Using the records below, transcribe word for word the stretch from the line that contains "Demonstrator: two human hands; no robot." through the line that contains "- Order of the", both end lines included, and nothing else.

▶ [Saved data entries]
╔══
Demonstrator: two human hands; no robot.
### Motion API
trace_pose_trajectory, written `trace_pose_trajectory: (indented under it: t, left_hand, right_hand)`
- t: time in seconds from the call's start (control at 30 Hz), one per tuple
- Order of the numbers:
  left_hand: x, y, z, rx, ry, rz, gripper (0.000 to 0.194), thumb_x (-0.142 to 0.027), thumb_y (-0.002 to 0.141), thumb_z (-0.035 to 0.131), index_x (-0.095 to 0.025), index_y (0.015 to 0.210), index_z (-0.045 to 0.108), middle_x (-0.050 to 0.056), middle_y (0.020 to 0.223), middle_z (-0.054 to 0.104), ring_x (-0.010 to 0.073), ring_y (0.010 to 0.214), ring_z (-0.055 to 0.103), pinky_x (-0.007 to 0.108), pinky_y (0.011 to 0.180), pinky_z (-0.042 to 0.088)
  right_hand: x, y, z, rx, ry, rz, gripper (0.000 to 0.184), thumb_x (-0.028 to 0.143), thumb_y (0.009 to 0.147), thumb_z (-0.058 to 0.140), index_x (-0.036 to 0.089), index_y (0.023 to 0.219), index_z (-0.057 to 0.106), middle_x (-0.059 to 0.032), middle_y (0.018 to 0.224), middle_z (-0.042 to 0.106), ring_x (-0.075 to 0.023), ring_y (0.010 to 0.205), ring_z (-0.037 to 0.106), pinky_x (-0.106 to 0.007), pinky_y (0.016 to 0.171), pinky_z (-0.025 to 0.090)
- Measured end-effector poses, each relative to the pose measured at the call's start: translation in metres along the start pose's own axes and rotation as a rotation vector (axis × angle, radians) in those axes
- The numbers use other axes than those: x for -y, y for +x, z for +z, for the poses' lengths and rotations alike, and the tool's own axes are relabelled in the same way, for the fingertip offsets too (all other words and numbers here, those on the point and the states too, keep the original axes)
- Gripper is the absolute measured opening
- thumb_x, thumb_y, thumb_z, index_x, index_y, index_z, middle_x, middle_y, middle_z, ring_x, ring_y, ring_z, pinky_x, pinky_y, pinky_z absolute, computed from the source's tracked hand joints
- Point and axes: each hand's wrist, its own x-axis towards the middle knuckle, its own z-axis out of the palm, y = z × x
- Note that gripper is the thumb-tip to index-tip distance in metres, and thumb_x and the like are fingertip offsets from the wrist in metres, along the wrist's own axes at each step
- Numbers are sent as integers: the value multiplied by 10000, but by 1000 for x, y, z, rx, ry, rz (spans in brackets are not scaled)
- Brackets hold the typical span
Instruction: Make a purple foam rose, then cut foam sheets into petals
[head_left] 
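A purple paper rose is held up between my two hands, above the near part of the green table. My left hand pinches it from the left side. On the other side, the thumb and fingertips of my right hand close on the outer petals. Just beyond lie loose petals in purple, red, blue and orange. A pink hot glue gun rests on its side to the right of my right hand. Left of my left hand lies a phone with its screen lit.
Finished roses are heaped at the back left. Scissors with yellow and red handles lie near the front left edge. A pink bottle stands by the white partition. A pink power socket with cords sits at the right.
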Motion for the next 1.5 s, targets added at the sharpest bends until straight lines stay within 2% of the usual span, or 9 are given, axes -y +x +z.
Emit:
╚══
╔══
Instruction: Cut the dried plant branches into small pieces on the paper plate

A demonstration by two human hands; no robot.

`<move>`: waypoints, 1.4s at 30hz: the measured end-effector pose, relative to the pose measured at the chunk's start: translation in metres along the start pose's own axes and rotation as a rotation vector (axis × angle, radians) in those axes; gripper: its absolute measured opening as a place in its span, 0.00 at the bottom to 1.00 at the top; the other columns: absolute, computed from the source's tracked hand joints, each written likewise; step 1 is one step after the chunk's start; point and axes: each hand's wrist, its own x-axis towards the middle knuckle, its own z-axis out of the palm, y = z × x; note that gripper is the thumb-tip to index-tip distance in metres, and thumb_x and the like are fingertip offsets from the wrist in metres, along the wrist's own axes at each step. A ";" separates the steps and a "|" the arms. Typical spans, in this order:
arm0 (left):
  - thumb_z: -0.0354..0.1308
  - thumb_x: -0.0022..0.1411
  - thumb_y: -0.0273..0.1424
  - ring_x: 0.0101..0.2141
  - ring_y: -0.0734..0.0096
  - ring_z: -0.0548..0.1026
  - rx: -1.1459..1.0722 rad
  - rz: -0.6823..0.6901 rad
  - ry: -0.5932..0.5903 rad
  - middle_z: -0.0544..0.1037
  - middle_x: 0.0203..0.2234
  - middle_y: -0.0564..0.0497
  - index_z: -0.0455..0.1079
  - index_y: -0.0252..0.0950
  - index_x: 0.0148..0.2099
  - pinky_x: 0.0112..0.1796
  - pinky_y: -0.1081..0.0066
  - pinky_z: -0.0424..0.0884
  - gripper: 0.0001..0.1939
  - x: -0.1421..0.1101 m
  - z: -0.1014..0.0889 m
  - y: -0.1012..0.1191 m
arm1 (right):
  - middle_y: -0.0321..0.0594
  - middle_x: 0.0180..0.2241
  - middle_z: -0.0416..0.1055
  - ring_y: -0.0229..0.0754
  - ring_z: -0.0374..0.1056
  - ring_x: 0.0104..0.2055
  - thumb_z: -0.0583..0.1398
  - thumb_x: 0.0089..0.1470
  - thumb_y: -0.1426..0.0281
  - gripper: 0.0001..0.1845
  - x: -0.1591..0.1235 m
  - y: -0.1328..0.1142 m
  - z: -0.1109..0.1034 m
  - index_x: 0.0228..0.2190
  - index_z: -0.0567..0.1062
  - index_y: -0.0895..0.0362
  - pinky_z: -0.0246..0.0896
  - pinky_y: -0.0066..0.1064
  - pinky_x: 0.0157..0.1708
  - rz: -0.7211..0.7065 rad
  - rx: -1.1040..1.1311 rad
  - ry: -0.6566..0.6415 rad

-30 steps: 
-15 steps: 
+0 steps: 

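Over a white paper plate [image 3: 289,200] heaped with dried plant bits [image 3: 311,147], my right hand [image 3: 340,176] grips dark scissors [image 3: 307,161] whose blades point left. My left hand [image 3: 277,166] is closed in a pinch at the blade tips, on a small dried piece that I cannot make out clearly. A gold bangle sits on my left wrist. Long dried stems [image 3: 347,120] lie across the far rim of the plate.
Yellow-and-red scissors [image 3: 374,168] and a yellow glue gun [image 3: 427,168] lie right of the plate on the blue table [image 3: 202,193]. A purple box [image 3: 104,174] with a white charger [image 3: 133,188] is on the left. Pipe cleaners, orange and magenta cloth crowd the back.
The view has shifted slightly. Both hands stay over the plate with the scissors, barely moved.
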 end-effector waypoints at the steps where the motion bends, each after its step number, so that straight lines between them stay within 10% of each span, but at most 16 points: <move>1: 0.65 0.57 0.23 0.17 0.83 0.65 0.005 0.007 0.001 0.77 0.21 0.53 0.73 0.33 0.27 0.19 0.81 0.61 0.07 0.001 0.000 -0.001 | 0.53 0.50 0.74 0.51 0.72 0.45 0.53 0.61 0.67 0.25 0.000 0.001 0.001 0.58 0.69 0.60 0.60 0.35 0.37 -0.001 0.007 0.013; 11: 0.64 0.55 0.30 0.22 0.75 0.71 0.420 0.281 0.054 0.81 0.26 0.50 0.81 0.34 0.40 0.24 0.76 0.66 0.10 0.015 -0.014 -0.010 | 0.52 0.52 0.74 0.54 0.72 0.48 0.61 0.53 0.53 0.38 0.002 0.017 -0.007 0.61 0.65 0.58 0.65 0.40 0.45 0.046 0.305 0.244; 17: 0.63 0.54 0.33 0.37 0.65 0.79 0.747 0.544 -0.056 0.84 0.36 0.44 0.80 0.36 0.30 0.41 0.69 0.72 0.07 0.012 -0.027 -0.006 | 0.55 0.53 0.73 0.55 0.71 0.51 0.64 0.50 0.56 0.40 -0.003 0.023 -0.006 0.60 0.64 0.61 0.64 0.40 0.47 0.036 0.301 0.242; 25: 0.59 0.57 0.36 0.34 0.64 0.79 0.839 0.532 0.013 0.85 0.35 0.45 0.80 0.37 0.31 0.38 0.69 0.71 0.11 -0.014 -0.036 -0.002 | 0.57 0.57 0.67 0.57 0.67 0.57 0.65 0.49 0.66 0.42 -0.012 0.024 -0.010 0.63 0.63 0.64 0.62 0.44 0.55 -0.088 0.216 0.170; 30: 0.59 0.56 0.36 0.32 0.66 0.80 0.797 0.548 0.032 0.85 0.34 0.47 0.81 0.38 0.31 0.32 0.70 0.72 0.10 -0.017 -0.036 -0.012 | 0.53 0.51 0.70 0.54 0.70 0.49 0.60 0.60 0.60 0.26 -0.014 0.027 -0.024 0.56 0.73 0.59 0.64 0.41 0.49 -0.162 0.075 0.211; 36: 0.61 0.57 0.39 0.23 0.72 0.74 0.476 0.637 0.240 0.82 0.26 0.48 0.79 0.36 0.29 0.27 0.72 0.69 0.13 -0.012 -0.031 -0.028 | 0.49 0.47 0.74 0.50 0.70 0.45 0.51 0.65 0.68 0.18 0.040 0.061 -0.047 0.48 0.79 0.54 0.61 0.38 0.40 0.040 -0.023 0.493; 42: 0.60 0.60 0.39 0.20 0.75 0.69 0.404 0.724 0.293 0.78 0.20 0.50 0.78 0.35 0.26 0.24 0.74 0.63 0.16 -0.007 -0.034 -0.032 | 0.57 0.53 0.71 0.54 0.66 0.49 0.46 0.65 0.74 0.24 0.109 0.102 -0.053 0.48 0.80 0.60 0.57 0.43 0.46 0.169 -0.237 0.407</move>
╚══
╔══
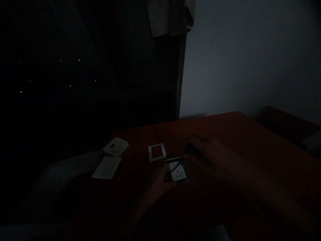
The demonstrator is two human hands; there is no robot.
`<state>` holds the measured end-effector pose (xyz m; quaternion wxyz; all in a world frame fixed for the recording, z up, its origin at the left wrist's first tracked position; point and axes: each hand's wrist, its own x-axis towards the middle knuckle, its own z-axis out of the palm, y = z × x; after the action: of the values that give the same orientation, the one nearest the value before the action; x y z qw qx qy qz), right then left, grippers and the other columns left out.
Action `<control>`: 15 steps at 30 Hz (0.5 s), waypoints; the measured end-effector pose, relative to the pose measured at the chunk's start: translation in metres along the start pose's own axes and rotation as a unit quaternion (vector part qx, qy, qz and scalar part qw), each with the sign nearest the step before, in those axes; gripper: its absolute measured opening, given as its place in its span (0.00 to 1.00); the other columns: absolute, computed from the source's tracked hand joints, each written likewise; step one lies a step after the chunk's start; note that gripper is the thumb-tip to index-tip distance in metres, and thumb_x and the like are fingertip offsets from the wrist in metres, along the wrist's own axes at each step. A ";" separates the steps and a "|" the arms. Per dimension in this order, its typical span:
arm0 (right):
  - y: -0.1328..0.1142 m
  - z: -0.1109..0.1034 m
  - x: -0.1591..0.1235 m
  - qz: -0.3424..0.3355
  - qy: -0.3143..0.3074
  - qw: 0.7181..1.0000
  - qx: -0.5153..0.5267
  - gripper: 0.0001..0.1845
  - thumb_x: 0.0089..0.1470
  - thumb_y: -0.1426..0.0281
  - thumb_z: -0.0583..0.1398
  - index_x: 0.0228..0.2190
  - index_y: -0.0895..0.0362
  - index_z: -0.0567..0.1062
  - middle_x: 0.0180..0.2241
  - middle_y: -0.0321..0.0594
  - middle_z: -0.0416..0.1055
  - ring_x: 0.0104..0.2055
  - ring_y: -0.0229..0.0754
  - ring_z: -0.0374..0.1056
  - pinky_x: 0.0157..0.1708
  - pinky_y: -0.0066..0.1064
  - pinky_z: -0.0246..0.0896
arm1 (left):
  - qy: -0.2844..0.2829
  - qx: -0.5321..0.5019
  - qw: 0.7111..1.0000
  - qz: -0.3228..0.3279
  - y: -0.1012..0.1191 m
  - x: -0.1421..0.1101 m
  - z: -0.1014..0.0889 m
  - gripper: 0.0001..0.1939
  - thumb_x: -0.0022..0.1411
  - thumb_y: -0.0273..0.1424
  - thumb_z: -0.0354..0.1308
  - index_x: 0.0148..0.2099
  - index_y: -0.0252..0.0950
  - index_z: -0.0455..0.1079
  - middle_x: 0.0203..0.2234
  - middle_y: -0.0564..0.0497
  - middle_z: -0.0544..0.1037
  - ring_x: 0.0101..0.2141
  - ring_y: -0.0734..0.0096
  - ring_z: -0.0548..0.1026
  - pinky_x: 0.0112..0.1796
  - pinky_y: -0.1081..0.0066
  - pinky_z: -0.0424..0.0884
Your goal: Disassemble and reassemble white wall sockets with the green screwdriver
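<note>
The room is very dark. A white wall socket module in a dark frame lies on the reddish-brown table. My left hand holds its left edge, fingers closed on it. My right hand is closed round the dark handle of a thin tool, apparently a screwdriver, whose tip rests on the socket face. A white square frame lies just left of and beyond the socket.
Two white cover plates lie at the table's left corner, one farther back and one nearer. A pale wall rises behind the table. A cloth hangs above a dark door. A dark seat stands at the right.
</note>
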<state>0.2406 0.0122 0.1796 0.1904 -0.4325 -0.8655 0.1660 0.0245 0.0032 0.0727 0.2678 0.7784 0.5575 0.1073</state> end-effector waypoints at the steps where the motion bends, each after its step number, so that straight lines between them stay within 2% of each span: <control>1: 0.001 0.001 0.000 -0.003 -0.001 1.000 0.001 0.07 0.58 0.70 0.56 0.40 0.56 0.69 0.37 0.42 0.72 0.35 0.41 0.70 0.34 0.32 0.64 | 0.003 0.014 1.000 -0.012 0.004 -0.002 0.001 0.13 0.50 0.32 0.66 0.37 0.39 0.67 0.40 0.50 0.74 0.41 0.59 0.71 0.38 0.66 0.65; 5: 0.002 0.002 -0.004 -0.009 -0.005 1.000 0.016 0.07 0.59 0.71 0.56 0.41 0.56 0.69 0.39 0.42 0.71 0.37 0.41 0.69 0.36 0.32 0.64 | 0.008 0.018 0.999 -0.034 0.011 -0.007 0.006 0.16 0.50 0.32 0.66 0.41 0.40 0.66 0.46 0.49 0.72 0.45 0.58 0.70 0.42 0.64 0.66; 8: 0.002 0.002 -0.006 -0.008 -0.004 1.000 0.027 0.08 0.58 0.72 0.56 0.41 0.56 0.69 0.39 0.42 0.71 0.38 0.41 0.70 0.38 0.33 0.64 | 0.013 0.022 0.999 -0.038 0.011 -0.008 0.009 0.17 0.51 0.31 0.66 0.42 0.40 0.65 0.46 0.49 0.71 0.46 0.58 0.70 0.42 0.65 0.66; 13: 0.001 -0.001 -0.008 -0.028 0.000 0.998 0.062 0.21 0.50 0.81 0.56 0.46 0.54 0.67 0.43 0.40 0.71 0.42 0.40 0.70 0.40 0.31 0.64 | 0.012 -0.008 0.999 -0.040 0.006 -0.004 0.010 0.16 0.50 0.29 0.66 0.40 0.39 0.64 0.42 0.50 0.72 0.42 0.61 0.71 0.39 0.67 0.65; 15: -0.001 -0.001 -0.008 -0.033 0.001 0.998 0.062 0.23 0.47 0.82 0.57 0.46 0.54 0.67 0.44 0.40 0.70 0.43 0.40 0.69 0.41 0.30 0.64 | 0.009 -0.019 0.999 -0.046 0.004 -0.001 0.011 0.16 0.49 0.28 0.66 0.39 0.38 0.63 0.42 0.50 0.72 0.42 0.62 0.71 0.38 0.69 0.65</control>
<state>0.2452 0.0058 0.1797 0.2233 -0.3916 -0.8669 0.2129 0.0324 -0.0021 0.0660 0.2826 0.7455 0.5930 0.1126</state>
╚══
▶ [Your response]
Demonstrator: two human hands; no robot.
### Motion API
trace_pose_trajectory, written `trace_pose_trajectory: (indented under it: t, left_hand, right_hand)`
- t: time in seconds from the call's start (control at 30 Hz), one per tuple
- Order of the numbers:

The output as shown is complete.